Changing the Distribution Policy
For partitioned tables, changes to the distribution policy apply recursively to the child partitions. This operation preserves the ownership and all other attributes of the table. For example, the following command redistributes the table sales across all segments using the customer_id column as the distribution key:
ALTER TABLE sales SET DISTRIBUTED BY (customer_id);
When you change the hash distribution of a table, table data is automatically redistributed. Changing the distribution policy to a random distribution does not cause the data to be redistributed. For example, the following ALTER TABLE command has no immediate effect:
ALTER TABLE sales SET DISTRIBUTED RANDOMLY;
Changing the distribution policy of a table to DISTRIBUTED REPLICATED or from DISTRIBUTED REPLICATED automatically redistributes the table data.
Redistributing Table Data
To redistribute table data for tables with a random distribution policy (or when the hash distribution policy has not changed) use REORGANIZE=TRUE. Reorganizing data may be necessary to correct a data skew problem, or when segment resources are added to the system. For example, the following command redistributes table data across all segments using the current distribution policy, including random distribution.
ALTER TABLE sales SET WITH (REORGANIZE=TRUE);
Changing the distribution policy of a table to DISTRIBUTED REPLICATED or from DISTRIBUTED REPLICATED always redistributes the table data, even when you use REORGANIZE=FALSE.
Altering the Table Storage Model
Table storage, compression, and orientation can be declared only at creation. To change the storage model, you must create a table with the correct storage options, load the original table data into the new table, drop the original table, and rename the new table with the original table's name. You must also re-grant any table permissions. For example:
CREATE TABLE sales2 (LIKE sales) WITH (appendoptimized=true, compresstype=quicklz, compresslevel=1, orientation=column); INSERT INTO sales2 SELECT * FROM sales; DROP TABLE sales; ALTER TABLE sales2 RENAME TO sales; GRANT ALL PRIVILEGES ON sales TO admin; GRANT SELECT ON sales TO guest;
See Splitting a Partition to learn how to change the storage model of a partitioned table.
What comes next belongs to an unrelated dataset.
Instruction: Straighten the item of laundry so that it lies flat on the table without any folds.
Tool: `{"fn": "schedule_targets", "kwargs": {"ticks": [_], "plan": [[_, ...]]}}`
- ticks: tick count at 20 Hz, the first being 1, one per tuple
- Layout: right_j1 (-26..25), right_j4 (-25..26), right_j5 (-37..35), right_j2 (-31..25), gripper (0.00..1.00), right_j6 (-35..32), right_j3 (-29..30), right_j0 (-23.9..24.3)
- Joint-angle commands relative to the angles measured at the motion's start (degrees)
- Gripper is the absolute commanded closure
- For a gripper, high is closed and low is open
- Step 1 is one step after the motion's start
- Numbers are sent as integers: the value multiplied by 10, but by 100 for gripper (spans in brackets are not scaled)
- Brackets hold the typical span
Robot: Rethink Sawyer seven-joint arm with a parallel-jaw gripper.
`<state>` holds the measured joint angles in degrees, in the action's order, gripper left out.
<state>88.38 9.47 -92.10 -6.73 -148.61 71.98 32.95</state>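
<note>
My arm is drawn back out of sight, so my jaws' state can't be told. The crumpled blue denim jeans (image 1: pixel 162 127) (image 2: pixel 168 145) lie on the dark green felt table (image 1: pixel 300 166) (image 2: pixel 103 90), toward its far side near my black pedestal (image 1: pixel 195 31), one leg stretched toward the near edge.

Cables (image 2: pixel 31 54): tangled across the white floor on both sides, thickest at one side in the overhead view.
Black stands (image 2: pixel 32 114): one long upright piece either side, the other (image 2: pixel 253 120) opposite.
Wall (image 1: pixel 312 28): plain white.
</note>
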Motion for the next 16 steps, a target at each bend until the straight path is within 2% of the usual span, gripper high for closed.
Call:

Adding a Compressed Column to Table
Use ALTER TABLE command to add a compressed column to a table. All of the options and constraints for compressed columns described in Adding Column-level Compression apply to columns added with the ALTER TABLE command.
The following example shows how to add a column with zlib compression to a table, T1.
ALTER TABLE T1 ADD COLUMN c4 int DEFAULT 0 ENCODING (compresstype=zlib);
Inheritance of Compression Settings
A partition added to a table that has subpartitions defined with compression settings inherits the compression settings from the subpartition. The following example shows how to create a table with subpartition encodings, then alter it to add a partition.
CREATE TABLE ccddl (i int, j int, k int, l int) WITH (appendoptimized = TRUE, orientation=COLUMN) PARTITION BY range(j) SUBPARTITION BY list (k) SUBPARTITION template( SUBPARTITION sp1 values(1, 2, 3, 4, 5), COLUMN i ENCODING(compresstype=ZLIB), COLUMN j ENCODING(compresstype=QUICKLZ), COLUMN k ENCODING(compresstype=ZLIB), COLUMN l ENCODING(compresstype=ZLIB)) (PARTITION p1 START(1) END(10), PARTITION p2 START(10) END(20)) ; ALTER TABLE ccddl ADD PARTITION p3 START(20) END(30) ;
Running the ALTER TABLE command creates partitions of table ccddl named ccddl_1_prt_p3 and ccddl_1_prt_p3_2_prt_sp1. Partition ccddl_1_prt_p3 inherits the different compression encodings of subpartition sp1.
Dropping a Table
The DROP TABLE command removes tables from the database. For example:
DROP TABLE mytable;
To empty a table of rows without removing the table definition, use DELETE or TRUNCATE. For example:
DELETE FROM mytable; TRUNCATE mytable;
DROP TABLE always removes any indexes, rules, triggers, and constraints that exist for the target table. Specify CASCADE to drop a table that is referenced by a view. CASCADE removes dependent views.